▸ Your task: In the listing below, a line holding "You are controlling" and a line holding "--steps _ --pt" mark the range. Retype both exactly, with all lines between them.
**** Given records
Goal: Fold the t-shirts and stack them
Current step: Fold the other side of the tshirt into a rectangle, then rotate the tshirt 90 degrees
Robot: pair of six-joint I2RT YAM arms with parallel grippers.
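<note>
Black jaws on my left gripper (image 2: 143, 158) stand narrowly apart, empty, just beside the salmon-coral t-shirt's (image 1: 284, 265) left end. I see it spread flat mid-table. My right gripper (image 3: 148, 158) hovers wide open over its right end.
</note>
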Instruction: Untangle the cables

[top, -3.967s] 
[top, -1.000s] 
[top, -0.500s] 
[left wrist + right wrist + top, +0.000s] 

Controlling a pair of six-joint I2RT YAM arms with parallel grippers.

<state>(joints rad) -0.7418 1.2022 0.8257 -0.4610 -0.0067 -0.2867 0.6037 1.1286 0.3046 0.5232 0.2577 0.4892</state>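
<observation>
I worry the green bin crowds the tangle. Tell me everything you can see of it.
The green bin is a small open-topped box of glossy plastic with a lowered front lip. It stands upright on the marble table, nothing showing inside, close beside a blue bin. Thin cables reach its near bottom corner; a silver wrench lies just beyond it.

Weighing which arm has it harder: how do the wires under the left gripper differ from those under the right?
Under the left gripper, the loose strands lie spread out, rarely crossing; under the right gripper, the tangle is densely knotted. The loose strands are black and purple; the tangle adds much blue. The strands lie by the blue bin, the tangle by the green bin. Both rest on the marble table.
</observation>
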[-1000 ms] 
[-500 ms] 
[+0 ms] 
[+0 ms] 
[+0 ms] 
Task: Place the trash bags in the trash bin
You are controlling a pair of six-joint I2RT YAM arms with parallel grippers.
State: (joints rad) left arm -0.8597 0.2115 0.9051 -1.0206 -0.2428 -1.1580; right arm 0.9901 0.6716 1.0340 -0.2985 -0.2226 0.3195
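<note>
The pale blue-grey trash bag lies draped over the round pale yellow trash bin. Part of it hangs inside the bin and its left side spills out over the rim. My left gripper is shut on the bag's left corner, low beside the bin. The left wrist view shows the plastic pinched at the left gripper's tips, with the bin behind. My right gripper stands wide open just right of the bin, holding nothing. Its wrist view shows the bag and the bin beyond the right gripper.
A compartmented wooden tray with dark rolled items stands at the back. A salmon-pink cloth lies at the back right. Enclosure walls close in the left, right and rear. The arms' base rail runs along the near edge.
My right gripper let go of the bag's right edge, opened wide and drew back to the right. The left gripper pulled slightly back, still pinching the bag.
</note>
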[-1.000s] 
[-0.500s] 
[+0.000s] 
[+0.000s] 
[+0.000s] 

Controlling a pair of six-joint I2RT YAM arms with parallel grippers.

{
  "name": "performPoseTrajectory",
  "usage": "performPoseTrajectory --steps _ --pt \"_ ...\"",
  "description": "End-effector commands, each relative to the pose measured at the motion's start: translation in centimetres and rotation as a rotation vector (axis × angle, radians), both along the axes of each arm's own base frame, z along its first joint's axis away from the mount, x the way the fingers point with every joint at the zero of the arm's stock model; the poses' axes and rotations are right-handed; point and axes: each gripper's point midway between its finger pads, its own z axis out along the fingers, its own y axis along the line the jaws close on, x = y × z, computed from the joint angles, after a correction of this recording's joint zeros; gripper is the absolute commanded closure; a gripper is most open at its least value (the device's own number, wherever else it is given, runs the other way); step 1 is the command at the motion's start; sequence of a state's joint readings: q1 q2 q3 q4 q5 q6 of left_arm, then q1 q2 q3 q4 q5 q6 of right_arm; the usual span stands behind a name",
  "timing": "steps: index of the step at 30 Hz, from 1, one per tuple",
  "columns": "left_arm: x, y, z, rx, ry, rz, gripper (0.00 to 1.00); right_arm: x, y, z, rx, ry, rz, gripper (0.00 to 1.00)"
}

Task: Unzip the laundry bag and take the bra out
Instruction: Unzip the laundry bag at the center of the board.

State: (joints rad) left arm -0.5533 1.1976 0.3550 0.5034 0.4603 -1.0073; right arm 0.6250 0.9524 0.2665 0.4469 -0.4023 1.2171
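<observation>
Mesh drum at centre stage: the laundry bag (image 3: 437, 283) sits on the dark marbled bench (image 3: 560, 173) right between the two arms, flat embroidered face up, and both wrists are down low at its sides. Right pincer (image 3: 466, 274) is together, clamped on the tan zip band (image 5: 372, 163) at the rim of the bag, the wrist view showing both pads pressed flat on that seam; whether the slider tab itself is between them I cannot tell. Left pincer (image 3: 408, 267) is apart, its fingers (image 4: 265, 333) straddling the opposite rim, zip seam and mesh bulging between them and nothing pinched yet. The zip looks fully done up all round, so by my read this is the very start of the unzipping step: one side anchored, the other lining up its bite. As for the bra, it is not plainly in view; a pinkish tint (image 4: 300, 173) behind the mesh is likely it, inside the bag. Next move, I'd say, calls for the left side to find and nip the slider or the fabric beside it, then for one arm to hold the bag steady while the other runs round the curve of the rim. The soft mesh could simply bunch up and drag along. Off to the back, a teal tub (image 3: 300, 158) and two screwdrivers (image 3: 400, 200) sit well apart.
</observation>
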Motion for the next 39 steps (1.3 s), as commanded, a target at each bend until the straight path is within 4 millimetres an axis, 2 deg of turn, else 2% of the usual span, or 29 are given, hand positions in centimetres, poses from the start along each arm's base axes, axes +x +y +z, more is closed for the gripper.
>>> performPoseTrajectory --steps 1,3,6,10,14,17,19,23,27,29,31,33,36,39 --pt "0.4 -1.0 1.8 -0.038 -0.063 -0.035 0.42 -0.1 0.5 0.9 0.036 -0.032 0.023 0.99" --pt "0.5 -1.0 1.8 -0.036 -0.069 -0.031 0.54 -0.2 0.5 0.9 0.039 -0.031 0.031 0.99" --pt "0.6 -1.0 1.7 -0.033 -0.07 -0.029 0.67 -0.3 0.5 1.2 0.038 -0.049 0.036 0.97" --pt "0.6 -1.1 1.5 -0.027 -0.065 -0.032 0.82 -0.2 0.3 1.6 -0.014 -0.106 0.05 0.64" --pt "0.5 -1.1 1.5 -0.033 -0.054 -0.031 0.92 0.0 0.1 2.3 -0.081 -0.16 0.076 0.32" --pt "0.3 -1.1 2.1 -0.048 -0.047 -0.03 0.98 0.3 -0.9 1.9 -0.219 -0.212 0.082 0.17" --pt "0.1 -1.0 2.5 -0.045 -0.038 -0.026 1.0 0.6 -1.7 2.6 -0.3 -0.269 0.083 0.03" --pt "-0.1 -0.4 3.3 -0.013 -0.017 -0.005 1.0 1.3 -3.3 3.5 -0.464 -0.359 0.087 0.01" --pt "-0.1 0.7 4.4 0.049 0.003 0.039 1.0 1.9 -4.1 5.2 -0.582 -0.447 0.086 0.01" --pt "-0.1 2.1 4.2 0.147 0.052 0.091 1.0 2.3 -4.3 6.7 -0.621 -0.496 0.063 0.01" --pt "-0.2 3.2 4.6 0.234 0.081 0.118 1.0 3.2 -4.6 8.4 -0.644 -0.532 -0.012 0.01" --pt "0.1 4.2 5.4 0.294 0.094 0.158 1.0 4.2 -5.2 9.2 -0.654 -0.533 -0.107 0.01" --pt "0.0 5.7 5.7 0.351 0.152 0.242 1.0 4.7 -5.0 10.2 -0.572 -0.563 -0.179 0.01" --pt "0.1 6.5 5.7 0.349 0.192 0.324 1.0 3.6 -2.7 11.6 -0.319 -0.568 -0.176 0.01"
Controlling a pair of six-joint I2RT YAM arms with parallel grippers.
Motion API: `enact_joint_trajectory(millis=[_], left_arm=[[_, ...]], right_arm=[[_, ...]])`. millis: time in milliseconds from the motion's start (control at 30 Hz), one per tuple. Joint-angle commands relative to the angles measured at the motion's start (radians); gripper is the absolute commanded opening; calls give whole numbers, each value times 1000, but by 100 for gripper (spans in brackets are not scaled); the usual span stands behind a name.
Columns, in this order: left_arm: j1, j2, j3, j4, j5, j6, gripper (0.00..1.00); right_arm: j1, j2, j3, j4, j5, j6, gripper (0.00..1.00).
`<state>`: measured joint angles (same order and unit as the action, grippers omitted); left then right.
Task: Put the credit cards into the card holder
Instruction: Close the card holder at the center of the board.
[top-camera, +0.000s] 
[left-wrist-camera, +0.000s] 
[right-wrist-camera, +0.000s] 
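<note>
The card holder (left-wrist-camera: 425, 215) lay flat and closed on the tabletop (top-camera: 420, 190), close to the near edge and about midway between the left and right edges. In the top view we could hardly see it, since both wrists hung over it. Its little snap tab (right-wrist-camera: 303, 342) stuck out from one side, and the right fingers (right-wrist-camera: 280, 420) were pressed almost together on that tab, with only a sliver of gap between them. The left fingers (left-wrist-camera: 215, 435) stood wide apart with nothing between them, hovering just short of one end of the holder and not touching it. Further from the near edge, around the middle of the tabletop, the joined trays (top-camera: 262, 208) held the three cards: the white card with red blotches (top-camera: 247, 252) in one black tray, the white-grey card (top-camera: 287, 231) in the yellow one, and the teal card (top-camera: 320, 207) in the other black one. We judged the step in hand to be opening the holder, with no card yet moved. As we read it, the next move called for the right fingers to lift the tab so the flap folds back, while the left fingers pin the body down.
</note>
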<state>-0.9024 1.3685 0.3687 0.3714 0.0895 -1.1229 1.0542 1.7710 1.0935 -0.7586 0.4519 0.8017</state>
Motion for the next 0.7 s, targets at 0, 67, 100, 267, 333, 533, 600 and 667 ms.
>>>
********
▸ Answer section:
You are controlling a pair of six-joint I2RT YAM arms with parallel grippers.
State: (joints rad) left arm -0.8597 0.2115 0.9051 -1.0206 -0.2428 -1.1580; right arm 0.9901 0.6716 1.0340 -0.2985 -0.2226 0.3195
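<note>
The pale blue-grey trash bag lies draped over the round pale yellow trash bin. Part of it hangs inside the bin and its left side spills out over the rim. My left gripper is shut on the bag's left corner, low beside the bin. The left wrist view shows the plastic pinched at the left gripper's tips, with the bin behind. My right gripper stands wide open just right of the bin, holding nothing. Its wrist view shows the bag and the bin beyond the right gripper.
A compartmented wooden tray with dark rolled items stands at the back. A salmon-pink cloth lies at the back right. Enclosure walls close in the left, right and rear. The arms' base rail runs along the near edge.
My right gripper let go of the bag's right edge, opened wide and drew back to the right. The left gripper pulled slightly back, still pinching the bag.
</note>
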[-1.000s] 
[-0.500s] 
[+0.000s] 
[+0.000s] 
[+0.000s] 

Controlling a pair of six-joint I2RT YAM arms with parallel grippers.

{
  "name": "performPoseTrajectory",
  "usage": "performPoseTrajectory --steps _ --pt \"_ ...\"",

The output above is the complete answer.